Activity: Where in the records does the word "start" appear? Copy each line that holds it.

Source information:
= = = = =

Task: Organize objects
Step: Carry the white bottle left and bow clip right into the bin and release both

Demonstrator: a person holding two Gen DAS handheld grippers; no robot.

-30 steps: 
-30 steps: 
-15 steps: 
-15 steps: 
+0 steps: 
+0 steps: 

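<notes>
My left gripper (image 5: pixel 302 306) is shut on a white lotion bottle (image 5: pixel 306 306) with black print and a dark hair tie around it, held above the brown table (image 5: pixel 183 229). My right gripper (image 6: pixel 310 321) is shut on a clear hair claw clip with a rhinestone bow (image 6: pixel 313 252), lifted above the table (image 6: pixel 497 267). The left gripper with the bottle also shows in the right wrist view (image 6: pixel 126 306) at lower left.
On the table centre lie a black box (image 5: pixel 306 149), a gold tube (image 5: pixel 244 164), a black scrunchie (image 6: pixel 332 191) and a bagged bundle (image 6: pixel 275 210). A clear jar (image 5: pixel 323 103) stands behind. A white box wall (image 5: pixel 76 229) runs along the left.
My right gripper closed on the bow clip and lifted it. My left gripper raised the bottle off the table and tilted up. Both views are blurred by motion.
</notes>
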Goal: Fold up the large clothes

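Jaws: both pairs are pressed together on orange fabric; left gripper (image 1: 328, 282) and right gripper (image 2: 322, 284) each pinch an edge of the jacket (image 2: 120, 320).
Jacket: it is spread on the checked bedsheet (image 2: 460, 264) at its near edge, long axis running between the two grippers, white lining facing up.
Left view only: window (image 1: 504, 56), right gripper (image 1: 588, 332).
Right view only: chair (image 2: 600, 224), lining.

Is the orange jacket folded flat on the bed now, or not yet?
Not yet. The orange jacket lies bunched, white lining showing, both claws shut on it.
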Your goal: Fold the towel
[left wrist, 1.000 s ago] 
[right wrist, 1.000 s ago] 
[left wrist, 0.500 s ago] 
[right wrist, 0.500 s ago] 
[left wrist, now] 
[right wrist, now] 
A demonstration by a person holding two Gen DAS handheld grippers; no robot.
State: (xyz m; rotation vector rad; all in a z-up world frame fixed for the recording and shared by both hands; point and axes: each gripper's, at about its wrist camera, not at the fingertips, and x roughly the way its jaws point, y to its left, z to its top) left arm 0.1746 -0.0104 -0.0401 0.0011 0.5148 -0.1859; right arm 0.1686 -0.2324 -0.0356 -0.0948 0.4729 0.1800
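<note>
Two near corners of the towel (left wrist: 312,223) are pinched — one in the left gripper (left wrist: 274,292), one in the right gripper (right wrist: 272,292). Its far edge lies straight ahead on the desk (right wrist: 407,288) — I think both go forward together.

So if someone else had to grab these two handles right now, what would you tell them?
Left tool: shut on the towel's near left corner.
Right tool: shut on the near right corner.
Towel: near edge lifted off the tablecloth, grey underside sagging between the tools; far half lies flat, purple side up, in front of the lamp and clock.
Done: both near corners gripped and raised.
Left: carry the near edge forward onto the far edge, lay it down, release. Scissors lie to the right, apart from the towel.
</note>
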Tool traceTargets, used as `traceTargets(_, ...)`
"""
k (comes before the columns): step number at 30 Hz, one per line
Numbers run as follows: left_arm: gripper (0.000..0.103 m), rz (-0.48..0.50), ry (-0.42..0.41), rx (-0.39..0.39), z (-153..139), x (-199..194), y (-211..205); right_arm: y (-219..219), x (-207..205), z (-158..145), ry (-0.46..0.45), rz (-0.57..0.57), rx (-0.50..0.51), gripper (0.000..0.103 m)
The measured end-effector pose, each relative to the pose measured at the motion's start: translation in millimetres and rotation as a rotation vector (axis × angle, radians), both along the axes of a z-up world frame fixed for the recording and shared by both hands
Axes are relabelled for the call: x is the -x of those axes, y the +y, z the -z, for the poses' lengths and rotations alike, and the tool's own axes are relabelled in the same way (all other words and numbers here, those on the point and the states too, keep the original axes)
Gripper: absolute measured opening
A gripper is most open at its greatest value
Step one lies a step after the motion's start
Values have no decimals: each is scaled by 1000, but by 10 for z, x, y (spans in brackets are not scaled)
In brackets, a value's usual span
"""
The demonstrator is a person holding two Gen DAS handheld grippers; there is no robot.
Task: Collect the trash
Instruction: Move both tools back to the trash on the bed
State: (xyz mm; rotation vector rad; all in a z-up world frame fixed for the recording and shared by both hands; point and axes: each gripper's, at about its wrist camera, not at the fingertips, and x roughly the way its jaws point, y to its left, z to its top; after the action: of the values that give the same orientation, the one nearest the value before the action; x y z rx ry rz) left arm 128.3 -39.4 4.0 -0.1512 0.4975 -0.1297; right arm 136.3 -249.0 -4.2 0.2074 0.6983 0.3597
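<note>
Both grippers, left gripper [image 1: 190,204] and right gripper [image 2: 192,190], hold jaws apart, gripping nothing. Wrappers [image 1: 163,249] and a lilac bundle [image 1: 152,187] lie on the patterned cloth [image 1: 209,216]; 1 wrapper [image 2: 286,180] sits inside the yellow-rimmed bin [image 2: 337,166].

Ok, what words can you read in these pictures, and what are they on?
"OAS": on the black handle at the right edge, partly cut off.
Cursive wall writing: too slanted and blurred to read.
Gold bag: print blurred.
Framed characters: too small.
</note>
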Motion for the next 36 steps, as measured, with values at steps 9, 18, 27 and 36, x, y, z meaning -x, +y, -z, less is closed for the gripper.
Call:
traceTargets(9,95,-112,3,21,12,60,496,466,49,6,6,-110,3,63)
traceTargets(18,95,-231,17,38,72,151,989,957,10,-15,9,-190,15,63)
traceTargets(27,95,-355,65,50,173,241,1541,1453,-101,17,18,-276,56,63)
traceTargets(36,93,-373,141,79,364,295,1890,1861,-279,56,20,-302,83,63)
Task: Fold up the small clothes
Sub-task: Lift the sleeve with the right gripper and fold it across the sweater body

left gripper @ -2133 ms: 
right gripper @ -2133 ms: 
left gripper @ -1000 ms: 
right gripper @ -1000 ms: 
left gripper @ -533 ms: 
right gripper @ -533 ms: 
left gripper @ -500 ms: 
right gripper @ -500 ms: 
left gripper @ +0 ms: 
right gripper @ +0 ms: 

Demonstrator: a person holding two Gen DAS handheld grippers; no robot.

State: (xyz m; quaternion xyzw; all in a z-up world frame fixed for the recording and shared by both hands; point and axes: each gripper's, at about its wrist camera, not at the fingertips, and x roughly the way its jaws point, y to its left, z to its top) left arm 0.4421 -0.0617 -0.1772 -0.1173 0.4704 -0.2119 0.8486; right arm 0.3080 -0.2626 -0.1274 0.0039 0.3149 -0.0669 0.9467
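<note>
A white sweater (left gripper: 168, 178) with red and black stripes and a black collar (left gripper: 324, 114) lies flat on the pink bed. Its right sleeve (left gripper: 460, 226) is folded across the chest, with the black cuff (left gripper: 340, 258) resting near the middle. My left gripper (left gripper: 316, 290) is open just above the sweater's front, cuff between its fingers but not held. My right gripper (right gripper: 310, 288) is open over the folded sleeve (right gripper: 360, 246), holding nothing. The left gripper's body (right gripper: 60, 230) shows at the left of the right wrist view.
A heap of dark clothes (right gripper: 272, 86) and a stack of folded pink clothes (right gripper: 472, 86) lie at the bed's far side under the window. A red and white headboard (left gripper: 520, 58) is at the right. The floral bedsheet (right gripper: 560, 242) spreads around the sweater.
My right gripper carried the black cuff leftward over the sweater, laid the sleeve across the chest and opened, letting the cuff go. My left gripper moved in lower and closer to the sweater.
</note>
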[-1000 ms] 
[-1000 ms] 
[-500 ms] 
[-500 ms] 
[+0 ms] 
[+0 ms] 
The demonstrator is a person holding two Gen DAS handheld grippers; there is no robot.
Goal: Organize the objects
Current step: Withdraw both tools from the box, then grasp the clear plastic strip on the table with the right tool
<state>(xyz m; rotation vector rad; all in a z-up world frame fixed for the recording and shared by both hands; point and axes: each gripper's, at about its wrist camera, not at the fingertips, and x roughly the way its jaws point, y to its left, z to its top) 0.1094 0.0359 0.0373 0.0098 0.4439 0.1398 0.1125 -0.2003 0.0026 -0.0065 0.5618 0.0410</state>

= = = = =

Result of the exercise:
The measured end-effector pose, each relative to the pose measured at the motion's start: translation in millimetres and rotation as a rotation vector (axis × angle, radians), both along the axes of a z-up world frame fixed for the recording and shared by both hands
Step one lies a step after the motion's start

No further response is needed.